■ **EXERCISE BRIEF**
Output the line containing "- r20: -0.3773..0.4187" exactly. Do the same for every line after it through the end of the material, and output nothing else.

■ **DATA SEGMENT**
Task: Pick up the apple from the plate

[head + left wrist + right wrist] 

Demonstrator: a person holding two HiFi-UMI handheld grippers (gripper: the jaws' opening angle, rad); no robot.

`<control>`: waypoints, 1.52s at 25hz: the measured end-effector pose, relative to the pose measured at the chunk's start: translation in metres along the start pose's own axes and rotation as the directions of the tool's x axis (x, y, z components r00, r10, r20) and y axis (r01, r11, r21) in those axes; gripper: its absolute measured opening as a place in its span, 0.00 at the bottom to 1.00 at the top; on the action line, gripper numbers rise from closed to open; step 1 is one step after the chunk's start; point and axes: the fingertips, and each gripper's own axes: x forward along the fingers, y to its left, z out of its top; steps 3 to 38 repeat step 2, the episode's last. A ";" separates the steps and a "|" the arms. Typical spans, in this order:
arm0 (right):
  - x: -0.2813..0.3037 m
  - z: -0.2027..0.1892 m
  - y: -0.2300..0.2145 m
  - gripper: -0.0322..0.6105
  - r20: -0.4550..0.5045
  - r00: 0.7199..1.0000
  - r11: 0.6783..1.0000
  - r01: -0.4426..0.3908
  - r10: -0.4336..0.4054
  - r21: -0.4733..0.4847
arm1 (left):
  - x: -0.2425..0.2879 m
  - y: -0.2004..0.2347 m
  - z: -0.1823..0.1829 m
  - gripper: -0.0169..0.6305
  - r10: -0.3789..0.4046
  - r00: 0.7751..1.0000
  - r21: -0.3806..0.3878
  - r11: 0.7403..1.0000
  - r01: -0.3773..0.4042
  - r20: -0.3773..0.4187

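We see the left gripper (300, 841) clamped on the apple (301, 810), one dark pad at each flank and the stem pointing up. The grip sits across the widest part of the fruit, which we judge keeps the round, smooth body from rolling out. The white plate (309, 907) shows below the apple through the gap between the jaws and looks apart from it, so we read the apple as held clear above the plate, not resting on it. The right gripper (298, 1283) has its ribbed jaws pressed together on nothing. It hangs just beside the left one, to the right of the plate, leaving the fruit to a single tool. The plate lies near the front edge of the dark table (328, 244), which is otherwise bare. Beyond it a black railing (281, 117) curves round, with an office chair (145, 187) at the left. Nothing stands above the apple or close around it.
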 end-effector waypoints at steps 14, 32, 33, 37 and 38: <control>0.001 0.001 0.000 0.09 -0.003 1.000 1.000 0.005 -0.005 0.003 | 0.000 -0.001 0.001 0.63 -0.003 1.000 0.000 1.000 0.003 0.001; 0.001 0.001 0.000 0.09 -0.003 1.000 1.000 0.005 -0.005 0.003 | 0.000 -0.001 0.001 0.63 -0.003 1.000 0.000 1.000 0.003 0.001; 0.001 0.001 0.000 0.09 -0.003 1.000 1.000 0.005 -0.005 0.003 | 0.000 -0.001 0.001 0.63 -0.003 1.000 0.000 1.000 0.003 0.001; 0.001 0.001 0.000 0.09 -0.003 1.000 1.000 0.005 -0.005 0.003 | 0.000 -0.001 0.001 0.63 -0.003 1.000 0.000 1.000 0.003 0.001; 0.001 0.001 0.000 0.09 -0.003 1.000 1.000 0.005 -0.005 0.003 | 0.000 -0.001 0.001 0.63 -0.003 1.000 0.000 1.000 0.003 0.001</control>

■ **OUTPUT**
  - r20: -0.3773..0.4187

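We see the left gripper (300, 841) clamped on the apple (301, 810), one dark pad at each flank and the stem pointing up. The grip sits across the widest part of the fruit, which we judge keeps the round, smooth body from rolling out. The white plate (309, 907) shows below the apple through the gap between the jaws and looks apart from it, so we read the apple as held clear above the plate, not resting on it. The right gripper (298, 1283) has its ribbed jaws pressed together on nothing. It hangs just beside the left one, to the right of the plate, leaving the fruit to a single tool. The plate lies near the front edge of the dark table (328, 244), which is otherwise bare. Beyond it a black railing (281, 117) curves round, with an office chair (145, 187) at the left. Nothing stands above the apple or close around it.
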 end-effector waypoints at steps 14, 32, 33, 37 and 38: <control>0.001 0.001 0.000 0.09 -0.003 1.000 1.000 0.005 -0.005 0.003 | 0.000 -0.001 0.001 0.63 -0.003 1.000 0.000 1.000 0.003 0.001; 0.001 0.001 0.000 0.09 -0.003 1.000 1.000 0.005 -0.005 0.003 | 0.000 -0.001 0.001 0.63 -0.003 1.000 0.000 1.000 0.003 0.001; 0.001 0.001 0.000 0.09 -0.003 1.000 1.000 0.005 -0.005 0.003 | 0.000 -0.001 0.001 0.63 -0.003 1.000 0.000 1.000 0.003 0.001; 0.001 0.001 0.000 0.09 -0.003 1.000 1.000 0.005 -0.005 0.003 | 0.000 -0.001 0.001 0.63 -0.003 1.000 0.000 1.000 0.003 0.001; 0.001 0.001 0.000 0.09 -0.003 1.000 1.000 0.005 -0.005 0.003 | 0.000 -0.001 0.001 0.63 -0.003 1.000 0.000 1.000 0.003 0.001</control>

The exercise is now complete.